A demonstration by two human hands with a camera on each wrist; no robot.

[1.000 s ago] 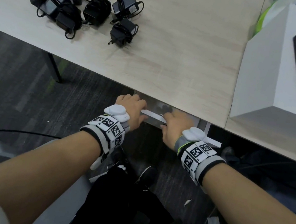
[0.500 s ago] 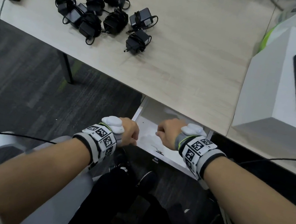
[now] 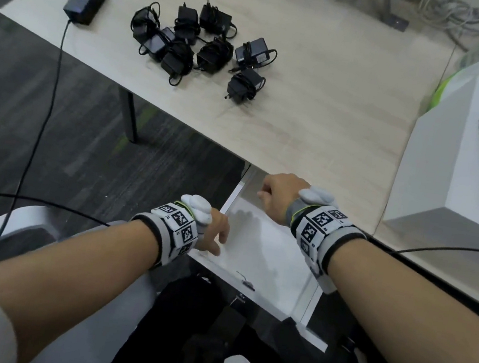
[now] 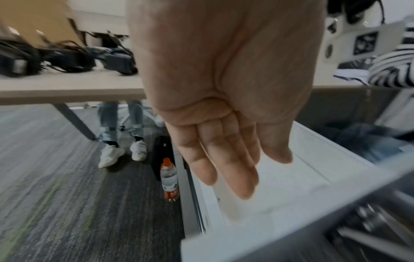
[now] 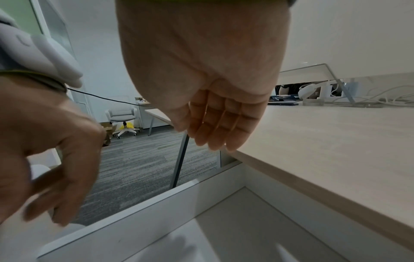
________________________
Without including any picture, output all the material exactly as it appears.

# Answer space
A demonstration by two human hands with a camera on each wrist; no robot.

[1.000 s ago] 
[0.500 s ago] 
[now] 
[now] 
[now] 

Besides this answer, the exercise requires nothing else.